Si on analyse une réalité sociale, en déduit Bennabi, on découvre instantanément dans son état, ou progressivement dans son processus, quatre éléments fondamentaux : une ETHIQUE, une ESTHETIQUE, une TECHNIQUE et une LOGIQUE PRAGMATIQUE : « Toute réalisation sociale, tout produit de civilisation, est dans son essence une synthèse de ces quatre éléments. » L’ « Ethique » détermine un comportement collectif : c’est la force cohésion puisée dans un même Ethos, une même représentation de l’univers (Bennabi l’appréhende sous l’angle sociologique et non pas  seulement philosophique). L’ « Esthétique » détermine le goût général, l’allure générale de la  vie d’une société. La « Logique pragmatique » détermine les modes d’action communs ; elle approprie l’action nécessaire au but envisagé ; c’est le lien indispensable entre une action et son but, entre une politique et ses moyens, entre une idée et sa réalisation.La « Technique » récapitule les moyens appropriés mis au service de l’action par chaque catégorie sociale dans le procès économique et traduit le sens pratique d’une société.
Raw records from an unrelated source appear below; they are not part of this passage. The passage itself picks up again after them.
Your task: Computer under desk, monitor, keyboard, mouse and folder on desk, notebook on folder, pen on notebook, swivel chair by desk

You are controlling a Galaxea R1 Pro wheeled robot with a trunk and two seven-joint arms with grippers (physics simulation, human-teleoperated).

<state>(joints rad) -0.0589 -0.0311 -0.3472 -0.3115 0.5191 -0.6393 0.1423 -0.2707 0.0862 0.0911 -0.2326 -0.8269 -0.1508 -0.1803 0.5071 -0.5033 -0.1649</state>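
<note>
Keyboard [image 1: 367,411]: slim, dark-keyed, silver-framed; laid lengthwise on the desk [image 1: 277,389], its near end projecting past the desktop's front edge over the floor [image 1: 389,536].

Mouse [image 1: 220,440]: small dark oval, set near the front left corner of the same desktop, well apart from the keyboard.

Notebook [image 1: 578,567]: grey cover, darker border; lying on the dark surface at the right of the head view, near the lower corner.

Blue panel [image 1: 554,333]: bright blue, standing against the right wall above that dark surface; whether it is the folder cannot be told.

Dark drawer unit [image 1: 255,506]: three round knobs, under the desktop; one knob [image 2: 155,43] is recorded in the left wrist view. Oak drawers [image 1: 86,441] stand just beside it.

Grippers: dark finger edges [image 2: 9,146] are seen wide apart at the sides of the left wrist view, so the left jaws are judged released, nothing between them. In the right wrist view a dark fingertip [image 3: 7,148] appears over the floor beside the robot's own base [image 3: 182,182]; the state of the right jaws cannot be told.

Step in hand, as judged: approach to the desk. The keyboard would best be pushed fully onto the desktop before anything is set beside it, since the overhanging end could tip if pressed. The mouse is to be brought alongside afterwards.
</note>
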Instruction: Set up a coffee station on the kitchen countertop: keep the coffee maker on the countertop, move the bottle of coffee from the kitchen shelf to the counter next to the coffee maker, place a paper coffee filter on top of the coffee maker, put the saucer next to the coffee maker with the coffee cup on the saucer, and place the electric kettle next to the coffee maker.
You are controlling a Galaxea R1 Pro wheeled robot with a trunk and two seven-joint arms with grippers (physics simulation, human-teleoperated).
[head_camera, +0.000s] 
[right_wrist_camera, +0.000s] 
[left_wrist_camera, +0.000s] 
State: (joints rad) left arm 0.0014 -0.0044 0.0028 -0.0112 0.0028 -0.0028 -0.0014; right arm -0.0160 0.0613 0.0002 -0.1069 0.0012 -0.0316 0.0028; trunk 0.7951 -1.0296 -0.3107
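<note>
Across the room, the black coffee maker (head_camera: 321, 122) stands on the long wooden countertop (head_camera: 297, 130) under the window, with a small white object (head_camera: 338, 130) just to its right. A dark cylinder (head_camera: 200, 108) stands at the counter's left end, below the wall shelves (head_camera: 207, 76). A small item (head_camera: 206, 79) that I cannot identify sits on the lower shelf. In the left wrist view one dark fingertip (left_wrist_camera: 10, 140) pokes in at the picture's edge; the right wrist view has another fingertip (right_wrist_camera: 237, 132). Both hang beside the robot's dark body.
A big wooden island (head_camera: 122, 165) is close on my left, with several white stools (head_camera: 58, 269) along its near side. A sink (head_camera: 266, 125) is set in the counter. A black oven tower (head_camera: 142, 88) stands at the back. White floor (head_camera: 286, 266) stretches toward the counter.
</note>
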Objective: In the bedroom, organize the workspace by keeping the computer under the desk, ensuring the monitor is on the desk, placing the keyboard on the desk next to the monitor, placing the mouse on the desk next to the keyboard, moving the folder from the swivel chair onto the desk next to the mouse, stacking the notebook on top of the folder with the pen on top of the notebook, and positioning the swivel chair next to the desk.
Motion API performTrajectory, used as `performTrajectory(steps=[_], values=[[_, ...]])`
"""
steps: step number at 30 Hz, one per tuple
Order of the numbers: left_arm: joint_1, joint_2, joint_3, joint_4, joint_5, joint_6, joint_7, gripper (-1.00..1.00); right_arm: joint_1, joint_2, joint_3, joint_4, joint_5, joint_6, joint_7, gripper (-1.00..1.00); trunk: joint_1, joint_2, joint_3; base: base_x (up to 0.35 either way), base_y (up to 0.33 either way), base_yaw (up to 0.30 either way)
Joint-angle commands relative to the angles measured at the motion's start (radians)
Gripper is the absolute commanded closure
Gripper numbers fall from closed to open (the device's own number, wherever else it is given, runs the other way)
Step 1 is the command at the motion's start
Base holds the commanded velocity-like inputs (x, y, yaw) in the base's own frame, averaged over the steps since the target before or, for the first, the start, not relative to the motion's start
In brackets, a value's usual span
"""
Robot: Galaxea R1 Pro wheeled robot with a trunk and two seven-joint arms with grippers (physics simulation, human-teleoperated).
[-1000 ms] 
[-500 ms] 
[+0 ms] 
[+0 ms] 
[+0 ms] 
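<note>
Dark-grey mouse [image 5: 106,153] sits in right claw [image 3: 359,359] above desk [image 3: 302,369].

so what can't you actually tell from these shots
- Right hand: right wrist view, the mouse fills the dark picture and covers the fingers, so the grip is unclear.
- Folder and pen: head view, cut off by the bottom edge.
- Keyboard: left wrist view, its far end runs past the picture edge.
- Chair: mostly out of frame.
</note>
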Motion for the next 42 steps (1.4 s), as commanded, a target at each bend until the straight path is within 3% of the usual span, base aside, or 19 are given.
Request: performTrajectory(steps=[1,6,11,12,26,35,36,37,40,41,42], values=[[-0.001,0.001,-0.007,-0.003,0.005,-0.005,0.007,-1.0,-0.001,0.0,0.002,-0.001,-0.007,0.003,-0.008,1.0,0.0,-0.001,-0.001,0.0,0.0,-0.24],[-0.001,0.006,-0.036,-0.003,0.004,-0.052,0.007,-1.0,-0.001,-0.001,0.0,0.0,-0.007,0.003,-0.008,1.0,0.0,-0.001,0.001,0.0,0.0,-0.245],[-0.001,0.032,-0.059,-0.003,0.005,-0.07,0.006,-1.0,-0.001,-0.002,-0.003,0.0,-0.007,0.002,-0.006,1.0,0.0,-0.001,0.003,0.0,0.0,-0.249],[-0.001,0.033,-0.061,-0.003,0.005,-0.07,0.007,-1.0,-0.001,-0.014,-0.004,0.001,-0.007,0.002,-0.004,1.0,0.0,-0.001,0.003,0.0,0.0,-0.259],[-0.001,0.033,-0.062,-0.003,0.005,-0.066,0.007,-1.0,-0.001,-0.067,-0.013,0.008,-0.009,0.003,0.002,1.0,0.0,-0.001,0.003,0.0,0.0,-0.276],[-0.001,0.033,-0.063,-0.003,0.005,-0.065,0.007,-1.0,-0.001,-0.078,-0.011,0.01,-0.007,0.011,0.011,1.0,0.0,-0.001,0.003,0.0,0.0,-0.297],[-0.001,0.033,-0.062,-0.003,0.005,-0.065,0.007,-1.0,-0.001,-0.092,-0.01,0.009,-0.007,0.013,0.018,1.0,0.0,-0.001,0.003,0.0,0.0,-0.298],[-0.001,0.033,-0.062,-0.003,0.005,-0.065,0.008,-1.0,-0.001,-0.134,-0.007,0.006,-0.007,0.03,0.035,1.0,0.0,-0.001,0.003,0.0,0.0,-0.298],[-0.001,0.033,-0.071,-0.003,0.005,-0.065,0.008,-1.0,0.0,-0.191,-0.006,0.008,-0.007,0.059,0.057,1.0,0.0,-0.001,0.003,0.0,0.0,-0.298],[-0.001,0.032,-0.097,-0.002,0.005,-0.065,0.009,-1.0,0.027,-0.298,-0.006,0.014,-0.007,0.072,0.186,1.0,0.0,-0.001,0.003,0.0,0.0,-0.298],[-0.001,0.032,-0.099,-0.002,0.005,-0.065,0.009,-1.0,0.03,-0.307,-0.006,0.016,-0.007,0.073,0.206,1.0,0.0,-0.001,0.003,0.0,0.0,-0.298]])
Dans sa considération de l’Histoire Universelle, Bennabi décèle grosso-modi deux types de culture : la « culture d’empire », aux racines techniques, et la « culture de civilisation » aux racines éthiques et métaphysiques. Au début, à l’aube des temps historiques, il y avait l’Homme et sa « peur devant le vide cosmique ». L’Histoire – sous ce rapport LA CIVILISATION UNIVERSELLE – s’incarnera tantôt dans une « culture d’Empire », correspondant à la psychologie de l’extraverti (terminologie Jungienne), tantôt dans une « culture de Civilisation » correspondant à la psychologie de l’introverti. « C’est tantôt l’apogée de la civilisation ou les choses sont centrées autour de l’Idée, et tantôt l’apogée de la civilisation ou les idées sont centrées sur les Choses »écrit Bennabi.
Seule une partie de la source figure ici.